YOUR TASK
As the answer, give a copy of each line below that includes the word "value".

*** DATA BLOCK Section Begins ***

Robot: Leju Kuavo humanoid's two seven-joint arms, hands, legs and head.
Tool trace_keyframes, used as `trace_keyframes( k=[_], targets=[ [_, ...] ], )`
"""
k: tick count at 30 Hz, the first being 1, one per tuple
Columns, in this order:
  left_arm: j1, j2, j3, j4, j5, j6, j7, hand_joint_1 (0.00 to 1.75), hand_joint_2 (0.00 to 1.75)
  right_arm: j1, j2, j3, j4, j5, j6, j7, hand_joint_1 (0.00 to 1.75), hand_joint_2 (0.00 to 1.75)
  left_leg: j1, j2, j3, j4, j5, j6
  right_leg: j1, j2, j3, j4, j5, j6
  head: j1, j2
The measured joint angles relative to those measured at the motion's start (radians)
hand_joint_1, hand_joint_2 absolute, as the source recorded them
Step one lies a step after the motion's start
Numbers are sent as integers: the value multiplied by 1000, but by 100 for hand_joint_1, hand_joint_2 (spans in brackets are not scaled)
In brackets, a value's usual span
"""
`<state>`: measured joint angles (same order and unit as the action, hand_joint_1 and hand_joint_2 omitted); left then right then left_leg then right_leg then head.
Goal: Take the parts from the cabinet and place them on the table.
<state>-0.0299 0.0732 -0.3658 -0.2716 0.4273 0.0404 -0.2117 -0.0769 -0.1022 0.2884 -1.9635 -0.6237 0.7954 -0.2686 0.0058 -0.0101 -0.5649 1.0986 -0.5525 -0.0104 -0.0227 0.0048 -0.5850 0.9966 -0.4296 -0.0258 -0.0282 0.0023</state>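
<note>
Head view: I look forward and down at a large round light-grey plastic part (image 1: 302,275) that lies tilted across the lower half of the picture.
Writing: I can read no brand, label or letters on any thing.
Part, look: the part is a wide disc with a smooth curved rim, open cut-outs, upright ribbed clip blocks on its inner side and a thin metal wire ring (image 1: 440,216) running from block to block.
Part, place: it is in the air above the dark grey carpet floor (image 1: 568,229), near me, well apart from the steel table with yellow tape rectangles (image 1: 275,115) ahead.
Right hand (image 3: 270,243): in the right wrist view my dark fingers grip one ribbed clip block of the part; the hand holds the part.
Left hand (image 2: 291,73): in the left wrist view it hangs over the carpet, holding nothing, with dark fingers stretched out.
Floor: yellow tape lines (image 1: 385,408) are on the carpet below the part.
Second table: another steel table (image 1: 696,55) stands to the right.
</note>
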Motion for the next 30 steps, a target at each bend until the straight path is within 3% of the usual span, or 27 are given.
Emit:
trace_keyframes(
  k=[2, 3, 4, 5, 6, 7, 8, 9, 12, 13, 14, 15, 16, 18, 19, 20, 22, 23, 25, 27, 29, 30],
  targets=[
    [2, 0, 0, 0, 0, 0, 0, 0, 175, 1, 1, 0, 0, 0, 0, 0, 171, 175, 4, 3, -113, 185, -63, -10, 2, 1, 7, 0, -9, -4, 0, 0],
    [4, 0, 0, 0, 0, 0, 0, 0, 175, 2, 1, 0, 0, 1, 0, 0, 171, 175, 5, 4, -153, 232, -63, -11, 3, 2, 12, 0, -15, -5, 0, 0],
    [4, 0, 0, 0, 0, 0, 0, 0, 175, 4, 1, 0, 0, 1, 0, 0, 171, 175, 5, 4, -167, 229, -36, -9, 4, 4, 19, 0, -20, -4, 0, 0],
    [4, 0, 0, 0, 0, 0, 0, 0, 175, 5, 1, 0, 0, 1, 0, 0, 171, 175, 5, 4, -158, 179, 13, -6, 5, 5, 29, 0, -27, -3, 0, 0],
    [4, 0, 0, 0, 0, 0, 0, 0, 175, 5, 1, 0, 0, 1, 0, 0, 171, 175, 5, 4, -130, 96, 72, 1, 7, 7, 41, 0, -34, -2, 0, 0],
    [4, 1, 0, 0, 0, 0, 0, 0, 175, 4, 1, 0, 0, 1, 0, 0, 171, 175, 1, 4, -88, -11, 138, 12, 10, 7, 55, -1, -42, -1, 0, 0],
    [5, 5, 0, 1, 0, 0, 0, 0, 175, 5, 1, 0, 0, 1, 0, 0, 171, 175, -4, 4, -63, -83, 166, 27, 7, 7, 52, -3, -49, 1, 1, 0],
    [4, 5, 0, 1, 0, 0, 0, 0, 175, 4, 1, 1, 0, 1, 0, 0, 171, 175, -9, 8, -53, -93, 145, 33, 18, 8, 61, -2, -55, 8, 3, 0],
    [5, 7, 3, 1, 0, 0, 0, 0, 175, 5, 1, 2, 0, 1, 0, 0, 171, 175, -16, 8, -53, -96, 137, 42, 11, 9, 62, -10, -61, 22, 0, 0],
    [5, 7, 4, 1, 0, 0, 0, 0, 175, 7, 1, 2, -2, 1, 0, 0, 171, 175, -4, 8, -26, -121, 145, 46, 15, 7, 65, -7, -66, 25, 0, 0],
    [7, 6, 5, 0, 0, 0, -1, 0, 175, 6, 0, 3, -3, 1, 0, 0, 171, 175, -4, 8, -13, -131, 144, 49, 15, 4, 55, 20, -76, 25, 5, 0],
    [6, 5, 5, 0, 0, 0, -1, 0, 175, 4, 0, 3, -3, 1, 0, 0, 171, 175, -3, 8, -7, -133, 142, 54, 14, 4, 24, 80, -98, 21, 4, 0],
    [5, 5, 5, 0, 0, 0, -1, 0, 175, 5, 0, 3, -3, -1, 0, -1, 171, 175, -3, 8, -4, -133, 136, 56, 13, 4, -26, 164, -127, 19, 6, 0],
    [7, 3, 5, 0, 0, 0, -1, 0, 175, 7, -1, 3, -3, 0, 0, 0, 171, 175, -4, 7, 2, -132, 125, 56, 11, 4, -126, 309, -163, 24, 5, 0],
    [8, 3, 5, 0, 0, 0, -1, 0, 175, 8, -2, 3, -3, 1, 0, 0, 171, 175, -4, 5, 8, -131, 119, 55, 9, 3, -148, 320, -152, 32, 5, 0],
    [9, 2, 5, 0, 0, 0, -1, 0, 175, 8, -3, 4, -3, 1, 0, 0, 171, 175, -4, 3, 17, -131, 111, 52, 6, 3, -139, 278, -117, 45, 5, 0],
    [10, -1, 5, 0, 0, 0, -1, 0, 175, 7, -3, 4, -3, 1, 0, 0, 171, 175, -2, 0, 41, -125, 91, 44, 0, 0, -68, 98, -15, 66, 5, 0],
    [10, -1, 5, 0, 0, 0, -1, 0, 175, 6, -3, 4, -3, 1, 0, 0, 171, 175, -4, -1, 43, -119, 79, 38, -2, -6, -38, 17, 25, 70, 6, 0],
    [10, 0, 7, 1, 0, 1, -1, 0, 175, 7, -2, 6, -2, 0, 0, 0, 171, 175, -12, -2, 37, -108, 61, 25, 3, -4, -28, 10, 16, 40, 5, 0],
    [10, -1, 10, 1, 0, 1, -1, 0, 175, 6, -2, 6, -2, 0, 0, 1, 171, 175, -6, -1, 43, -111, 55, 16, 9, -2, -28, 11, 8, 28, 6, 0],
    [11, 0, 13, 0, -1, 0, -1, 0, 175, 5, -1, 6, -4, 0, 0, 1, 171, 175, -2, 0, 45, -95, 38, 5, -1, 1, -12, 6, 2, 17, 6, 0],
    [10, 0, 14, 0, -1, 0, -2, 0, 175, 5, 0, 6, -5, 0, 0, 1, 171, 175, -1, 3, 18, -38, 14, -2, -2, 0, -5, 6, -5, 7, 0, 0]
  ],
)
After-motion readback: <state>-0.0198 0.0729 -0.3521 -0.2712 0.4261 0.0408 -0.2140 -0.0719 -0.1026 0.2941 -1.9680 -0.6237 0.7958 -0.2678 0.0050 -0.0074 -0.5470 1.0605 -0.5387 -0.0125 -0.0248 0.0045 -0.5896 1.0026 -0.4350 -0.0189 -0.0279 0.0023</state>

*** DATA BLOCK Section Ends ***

ANSWER AREA
Numbers are sent as integers: the value multiplied by 1000, but by 100 for hand_joint_1, hand_joint_2 (spans in brackets are not scaled)
In brackets, a value's usual span

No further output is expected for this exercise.